A picture-free, exact reproduction of the listing that follows is required.
----- SOURCE DATA
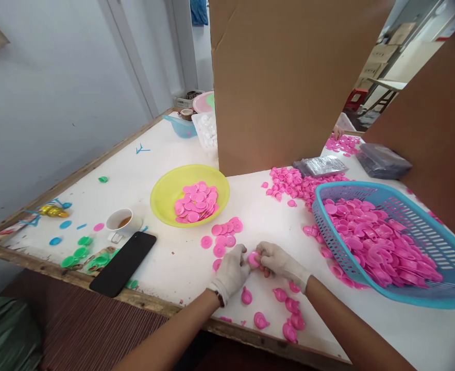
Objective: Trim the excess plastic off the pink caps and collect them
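Note:
Both my hands wear pale gloves with bare fingertips showing, and they meet over the white table [188, 270]. A small round pink plastic piece [254, 259] is pinched between them. My right hand [281, 262] grips it from the right, my left hand [232, 273] closes on its left side. Flat pink discs [220, 240] lie just beyond my left hand. Nearer the table's front edge, several pink toy-teapot-like pieces [260, 320] with small spouts lie loose below my hands. The underside of the held piece is hidden by my fingers.
A yellow bowl [159, 198] holds pink discs; a blue basket [366, 288] of pink parts stands right, beside a pink heap [292, 183]. A cardboard sheet [281, 87] rises behind. Left are a phone [123, 264], a cup [115, 221] and green pieces [81, 252]. Another person's hand [338, 132] shows far right.

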`<control>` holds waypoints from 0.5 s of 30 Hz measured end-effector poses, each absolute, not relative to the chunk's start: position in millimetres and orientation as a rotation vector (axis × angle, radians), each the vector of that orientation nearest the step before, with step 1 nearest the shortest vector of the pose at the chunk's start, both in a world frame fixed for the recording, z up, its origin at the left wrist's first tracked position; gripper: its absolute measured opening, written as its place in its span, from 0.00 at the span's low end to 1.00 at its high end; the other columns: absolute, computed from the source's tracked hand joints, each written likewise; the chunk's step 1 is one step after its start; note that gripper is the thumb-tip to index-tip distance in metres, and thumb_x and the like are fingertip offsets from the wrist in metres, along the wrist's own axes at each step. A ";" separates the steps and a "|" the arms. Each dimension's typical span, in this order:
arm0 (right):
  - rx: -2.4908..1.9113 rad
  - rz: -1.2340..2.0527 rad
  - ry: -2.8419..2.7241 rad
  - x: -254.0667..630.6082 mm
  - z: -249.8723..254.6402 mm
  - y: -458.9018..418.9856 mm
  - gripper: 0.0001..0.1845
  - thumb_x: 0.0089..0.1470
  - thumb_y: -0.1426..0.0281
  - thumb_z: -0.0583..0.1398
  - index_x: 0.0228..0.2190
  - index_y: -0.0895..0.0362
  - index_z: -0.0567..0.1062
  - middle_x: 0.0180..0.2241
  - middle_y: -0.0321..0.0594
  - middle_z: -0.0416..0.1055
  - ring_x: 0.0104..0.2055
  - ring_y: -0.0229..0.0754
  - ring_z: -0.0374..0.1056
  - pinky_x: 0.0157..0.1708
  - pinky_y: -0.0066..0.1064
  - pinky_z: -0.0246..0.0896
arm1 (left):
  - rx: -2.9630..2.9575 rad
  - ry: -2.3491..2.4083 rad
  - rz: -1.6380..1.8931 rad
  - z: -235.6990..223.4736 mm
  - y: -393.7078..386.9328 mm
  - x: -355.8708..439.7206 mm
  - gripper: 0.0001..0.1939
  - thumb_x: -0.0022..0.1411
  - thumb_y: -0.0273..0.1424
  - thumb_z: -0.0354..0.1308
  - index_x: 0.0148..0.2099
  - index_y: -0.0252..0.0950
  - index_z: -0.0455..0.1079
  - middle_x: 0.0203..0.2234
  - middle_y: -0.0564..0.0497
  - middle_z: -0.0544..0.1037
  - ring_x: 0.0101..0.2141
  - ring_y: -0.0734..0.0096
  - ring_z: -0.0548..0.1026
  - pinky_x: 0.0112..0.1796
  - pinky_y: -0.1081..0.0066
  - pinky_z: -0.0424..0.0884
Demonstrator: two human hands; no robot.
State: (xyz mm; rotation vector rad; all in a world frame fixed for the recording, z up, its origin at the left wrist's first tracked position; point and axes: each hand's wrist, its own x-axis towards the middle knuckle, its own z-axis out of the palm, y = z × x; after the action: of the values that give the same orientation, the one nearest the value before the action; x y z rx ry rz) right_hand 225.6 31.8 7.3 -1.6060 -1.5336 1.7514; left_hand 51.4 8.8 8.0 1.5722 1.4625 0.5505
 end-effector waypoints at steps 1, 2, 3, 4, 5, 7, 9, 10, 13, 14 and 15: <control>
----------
• RESULT FOR THIS TASK:
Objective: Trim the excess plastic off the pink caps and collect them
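Note:
Both my hands wear pale gloves with bare fingertips showing, and they meet over the white table [188, 270]. A small round pink plastic piece [254, 259] is pinched between them. My right hand [281, 262] grips it from the right, my left hand [232, 273] closes on its left side. Flat pink discs [220, 240] lie just beyond my left hand. Nearer the table's front edge, several pink toy-teapot-like pieces [260, 320] with small spouts lie loose below my hands. The underside of the held piece is hidden by my fingers.
A yellow bowl [159, 198] holds pink discs; a blue basket [366, 288] of pink parts stands right, beside a pink heap [292, 183]. A cardboard sheet [281, 87] rises behind. Left are a phone [123, 264], a cup [115, 221] and green pieces [81, 252]. Another person's hand [338, 132] shows far right.
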
`<control>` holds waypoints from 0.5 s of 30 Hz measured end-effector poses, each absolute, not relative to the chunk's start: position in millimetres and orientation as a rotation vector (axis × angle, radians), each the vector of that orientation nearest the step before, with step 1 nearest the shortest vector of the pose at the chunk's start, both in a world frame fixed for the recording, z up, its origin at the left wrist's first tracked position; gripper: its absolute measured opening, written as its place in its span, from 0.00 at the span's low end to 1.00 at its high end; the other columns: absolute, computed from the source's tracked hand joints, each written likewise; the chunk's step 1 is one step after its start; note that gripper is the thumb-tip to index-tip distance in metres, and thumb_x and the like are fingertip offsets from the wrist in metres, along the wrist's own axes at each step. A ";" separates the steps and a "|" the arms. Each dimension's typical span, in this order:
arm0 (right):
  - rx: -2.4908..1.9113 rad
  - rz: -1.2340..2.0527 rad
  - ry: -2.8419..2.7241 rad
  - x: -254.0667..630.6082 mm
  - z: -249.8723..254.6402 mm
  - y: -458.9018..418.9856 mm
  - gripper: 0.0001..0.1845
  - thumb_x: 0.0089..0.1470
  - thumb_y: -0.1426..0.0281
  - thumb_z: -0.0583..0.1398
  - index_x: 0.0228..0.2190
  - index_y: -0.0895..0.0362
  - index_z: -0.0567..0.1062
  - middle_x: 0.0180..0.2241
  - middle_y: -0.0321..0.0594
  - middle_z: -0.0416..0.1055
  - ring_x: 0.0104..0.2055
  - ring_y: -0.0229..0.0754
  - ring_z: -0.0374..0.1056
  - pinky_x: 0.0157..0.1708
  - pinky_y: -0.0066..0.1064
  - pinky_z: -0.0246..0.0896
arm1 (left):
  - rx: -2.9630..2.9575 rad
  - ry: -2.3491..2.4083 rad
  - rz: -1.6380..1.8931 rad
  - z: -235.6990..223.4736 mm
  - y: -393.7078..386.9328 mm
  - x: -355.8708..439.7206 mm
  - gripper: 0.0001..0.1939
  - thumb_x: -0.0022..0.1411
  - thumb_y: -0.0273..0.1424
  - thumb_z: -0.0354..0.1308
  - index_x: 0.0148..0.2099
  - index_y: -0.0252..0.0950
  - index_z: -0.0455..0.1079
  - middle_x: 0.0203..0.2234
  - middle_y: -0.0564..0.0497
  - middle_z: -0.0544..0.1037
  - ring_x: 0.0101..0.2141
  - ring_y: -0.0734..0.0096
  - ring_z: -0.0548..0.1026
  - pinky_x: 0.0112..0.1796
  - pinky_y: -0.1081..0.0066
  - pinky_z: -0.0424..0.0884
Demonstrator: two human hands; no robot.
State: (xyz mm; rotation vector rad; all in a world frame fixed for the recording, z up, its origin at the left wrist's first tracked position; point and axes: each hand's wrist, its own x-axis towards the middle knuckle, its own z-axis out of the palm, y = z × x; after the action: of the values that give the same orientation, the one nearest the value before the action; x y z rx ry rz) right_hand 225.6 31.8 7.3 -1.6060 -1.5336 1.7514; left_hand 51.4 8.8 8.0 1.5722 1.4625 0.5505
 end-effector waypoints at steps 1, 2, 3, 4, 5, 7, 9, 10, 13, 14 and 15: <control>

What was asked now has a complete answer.